Ma non prima di aver partecipato al pasto. Il Papa ha voluto organizzare il pranzo con poveri e detenuti, i cosiddetti 'sfortunati' (più i primi che i secondi).

Continua la ricerca dei due detenuti nella casa di reclusione a custodia attenuata di Castelfranco Emilia, in provincia di Modena, che hanno approfittato della visita di Papa Francesco a Bologna per non rientrare nella struttura. Le indagini sono rimaste segrete fino alla giornata del 10 ottobre, quando la polizia si è recata all'Arcidiocesi di Bologna per chiedere la collaborazione degli organizzatori dell'evento in San Petronio.

Come si legge su il Resto del Carlino la dinamica degli eventi non è stata ancora del tutto chiarita dalle autorità.

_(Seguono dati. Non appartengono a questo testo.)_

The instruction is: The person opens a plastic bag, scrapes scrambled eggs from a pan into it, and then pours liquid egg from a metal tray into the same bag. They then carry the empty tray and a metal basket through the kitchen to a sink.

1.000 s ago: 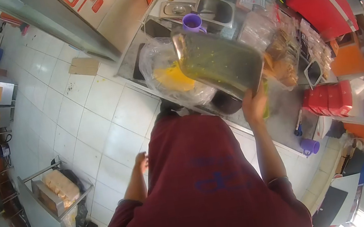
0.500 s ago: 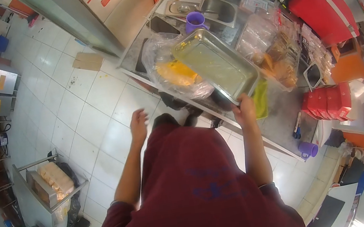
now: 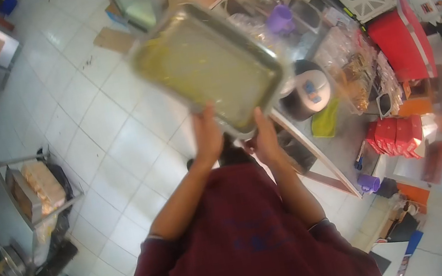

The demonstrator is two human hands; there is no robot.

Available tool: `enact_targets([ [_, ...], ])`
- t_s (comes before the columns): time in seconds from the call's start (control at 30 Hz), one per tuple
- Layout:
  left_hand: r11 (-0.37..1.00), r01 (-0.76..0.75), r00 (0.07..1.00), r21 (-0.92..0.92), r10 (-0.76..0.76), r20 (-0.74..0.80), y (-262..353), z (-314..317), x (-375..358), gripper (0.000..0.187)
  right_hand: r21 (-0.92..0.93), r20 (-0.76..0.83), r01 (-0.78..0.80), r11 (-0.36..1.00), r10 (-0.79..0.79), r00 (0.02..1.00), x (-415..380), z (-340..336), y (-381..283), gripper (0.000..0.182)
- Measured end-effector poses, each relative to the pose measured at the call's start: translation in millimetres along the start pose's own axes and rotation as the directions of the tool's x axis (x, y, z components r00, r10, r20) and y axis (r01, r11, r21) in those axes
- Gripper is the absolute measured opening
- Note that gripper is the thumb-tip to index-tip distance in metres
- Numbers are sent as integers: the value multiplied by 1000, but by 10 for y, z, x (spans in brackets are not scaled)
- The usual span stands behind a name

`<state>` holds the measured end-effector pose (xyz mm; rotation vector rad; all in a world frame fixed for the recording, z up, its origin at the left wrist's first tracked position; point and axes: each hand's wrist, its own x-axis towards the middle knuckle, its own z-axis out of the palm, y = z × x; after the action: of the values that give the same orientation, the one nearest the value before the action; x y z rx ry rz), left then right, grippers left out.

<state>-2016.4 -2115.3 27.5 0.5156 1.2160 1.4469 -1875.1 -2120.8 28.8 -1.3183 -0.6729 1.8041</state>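
A rectangular metal tray [image 3: 208, 64] with yellowish residue on its inside is held out in front of me, tilted, over the floor beside the counter. My left hand [image 3: 207, 134] grips its lower left side. At the near corner, my right hand [image 3: 262, 137] has its fingers closed on the rim. Right of the tray, a round black and white appliance [image 3: 312, 87] stands on the counter next to a green cloth [image 3: 326, 119]. Beyond the tray's far right side is a purple mug [image 3: 280, 20].
The counter [image 3: 340, 150] runs along my right, with plastic bags [image 3: 345, 58], red boxes [image 3: 396, 135] and another purple mug [image 3: 370, 182] at its near end. A red cooler box [image 3: 401, 43] is farther right. A metal cart [image 3: 15, 201] stands at left on the tiled floor.
The tray has moved left off the counter and closer to me. My left hand has come from empty air onto the tray. The black and white appliance is now exposed.
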Motion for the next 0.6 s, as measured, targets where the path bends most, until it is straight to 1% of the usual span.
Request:
enact_targets([
  [0.03,998,58,995,17,-57,-82,67,-358,-48,41,3,135,-78,997,77,988,27,89,164,50],
  [0.07,835,-63,985,547,140,-100,-131,-908,-108,39,0,269,-156,988,150,951,93,158,330,57],
  [0.1,403,-121,954,907,300,-6,-358,-1408,-114,38,-110,238,-201,973,222,946,207,186,500,61],
  [0.13,755,-1,937,656,230,-263,-408,-1695,-78,37,-221,200,-251,942,296,934,327,176,719,65],
  [0.17,960,83,879,269,57,-474,-476,-1964,-117,37,-326,151,-314,892,376,914,412,120,986,69],
  [0.2,923,142,870,357,56,-490,-574,-2286,-210,38,-455,73,-407,792,489,869,603,-51,1270,59],
  [0.27,955,171,807,244,7,-591,-779,-2776,-203,37,-530,-3,-480,699,564,826,1113,-503,1963,53],
  [0.3,990,134,739,37,-75,-669,-890,-2952,-182,36,-558,-49,-519,647,599,799,1318,-772,2307,50],
  [0.33,983,80,666,-165,-176,-725,-1058,-3131,-201,36,-499,-100,-577,647,618,779,1559,-1065,2588,43],
  [0.37,977,79,624,-200,-204,-754,-1309,-3343,-206,37,-437,-148,-622,650,630,763,1897,-1318,2810,37],
  [0.43,960,54,546,-274,-258,-797,-1921,-3669,-172,39,-404,-311,-596,695,508,803,2537,-1730,3128,32],
  [0.47,936,58,505,-348,-328,-798,-2194,-3749,-152,40,-348,-364,-606,716,492,791,2996,-2130,3346,34],
  [0.5,926,63,488,-373,-354,-798,-2477,-3791,-139,40,-300,-411,-610,733,478,776,3452,-2463,3574,36],
  [0.57,908,50,464,-415,-389,-796,-3052,-3852,-64,39,-32,-539,-555,831,453,710,4081,-2458,3635,44],
  [0.6,864,5,462,-504,-449,-765,-3404,-3939,-75,38,7,-578,-484,875,399,712,4314,-2280,3549,47],
])
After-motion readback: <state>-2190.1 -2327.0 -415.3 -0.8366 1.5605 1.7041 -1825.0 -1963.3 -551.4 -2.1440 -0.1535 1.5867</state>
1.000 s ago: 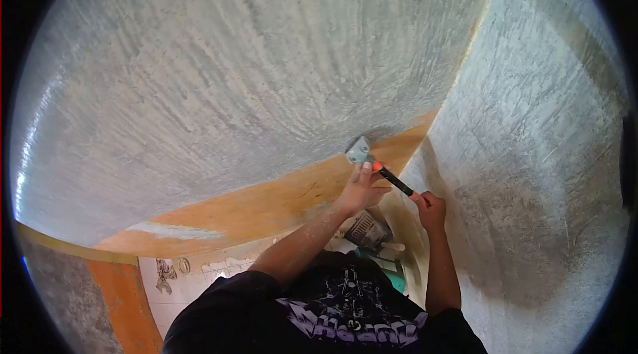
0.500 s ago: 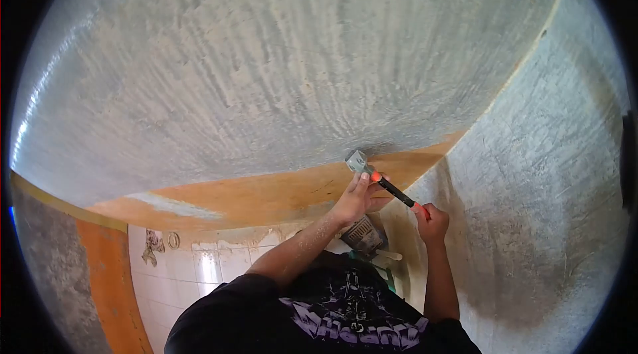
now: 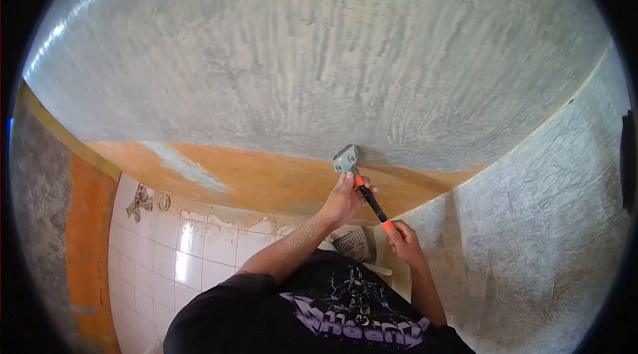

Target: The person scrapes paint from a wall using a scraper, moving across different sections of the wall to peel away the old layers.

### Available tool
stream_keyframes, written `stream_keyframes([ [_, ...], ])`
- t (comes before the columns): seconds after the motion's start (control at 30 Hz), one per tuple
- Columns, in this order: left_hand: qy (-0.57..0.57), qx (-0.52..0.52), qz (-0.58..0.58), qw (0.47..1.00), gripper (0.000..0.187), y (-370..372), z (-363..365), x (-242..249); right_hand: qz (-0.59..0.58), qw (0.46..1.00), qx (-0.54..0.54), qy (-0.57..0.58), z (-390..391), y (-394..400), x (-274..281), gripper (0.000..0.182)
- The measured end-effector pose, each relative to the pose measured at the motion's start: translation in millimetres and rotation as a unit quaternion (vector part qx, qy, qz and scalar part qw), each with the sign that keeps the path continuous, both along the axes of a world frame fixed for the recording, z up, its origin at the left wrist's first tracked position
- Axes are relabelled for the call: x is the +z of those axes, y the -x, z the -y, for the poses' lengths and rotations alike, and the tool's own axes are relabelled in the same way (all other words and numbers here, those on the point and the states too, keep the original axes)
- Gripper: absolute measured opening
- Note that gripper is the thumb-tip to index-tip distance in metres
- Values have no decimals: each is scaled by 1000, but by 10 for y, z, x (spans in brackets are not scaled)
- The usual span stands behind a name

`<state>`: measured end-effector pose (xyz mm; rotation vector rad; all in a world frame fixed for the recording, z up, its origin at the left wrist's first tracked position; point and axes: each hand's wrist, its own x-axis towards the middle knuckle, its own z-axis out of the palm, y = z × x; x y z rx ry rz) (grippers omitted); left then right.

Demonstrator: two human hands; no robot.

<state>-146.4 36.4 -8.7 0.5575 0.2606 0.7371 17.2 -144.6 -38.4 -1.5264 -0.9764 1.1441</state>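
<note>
A long-handled wall scraper (image 3: 345,160) has a grey head with bolts and a black handle with orange bands. Its head lies at the wall, where the grey coat meets the orange band. My left hand (image 3: 344,200) is closed around the upper handle, just below the head, with the thumb up against it. Lower down, my right hand (image 3: 404,244) grips the orange end of the handle. The grey wall surface (image 3: 286,82) above is rough and streaked. Below it runs an orange painted strip (image 3: 279,181) with a pale patch at the left.
A second grey wall (image 3: 525,221) meets this one at a corner on the right. White floor tiles (image 3: 159,254) lie below, with a crumpled cloth (image 3: 140,202) and a ring-shaped thing (image 3: 163,202). Near my body stands a dark printed container (image 3: 355,245).
The view has swung toward the right, showing more floor tiles at the left. The scraper head has tilted and sits slightly further left; both hands keep hold of its handle.
</note>
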Motion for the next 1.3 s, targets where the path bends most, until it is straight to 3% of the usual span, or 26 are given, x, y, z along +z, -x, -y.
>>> stream_keyframes([
  [0.1,65,25,42,997,36,239,-104,-52,-101,993,35,45,-156,350,24,26],
  [0.23,109,94,10,989,41,625,-323,-96,-84,990,94,61,-428,733,-37,28],
  [0.4,72,107,-42,991,40,969,-454,-15,-39,997,67,23,-520,1117,-16,33],
  [0.5,-67,93,-94,989,36,977,-401,27,9,1000,10,-1,-403,1242,-143,35],
  [0.53,-79,55,-63,993,32,985,-437,-28,26,1000,-13,-5,-360,1274,-158,35],
  [0.63,-143,-3,-165,976,31,1069,-505,-26,1,999,-45,23,-280,1370,-137,36],
  [0.77,-135,-36,-189,972,27,1282,-576,-36,19,998,-57,13,-336,1610,-85,28],
  [0.87,-163,-57,-186,967,26,1375,-577,-22,-47,998,-36,35,-304,1719,-54,24],
  [1.0,-99,-84,-109,986,25,1317,-573,89,-115,991,-10,66,-335,1725,207,24],
  [1.17,-55,-87,-68,992,23,1132,-480,15,4,996,-33,77,-270,1394,203,21],
  [1.3,-35,-92,-64,993,22,1022,-515,-38,142,989,-29,12,-329,1168,70,21],
])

Protagonisti della fuga, sono due uomini di origine napoletana ospiti della Casa di lavoro e reclusione di Castelfranco Emilia, nel Modenese. E, probabilmente, per più di una ragione: è avvenuto infatti che questa situazione di condivisione, organizzata nel nome dell'uguaglianza e della fratellanza cristiane, per qualcuno si è trasformata in una preziosa occasione di fuga. La casa è composta di due sezioni distinte e separate, una per detenuti tossicodipendenti e l'altra per internati, cioè sottoposti a misure di sicurezza poiché socialmente pericolosi. Nel momento in cui saranno rintracciati, i due evasi dovranno ricominciare a scontare dall'inizio la pena.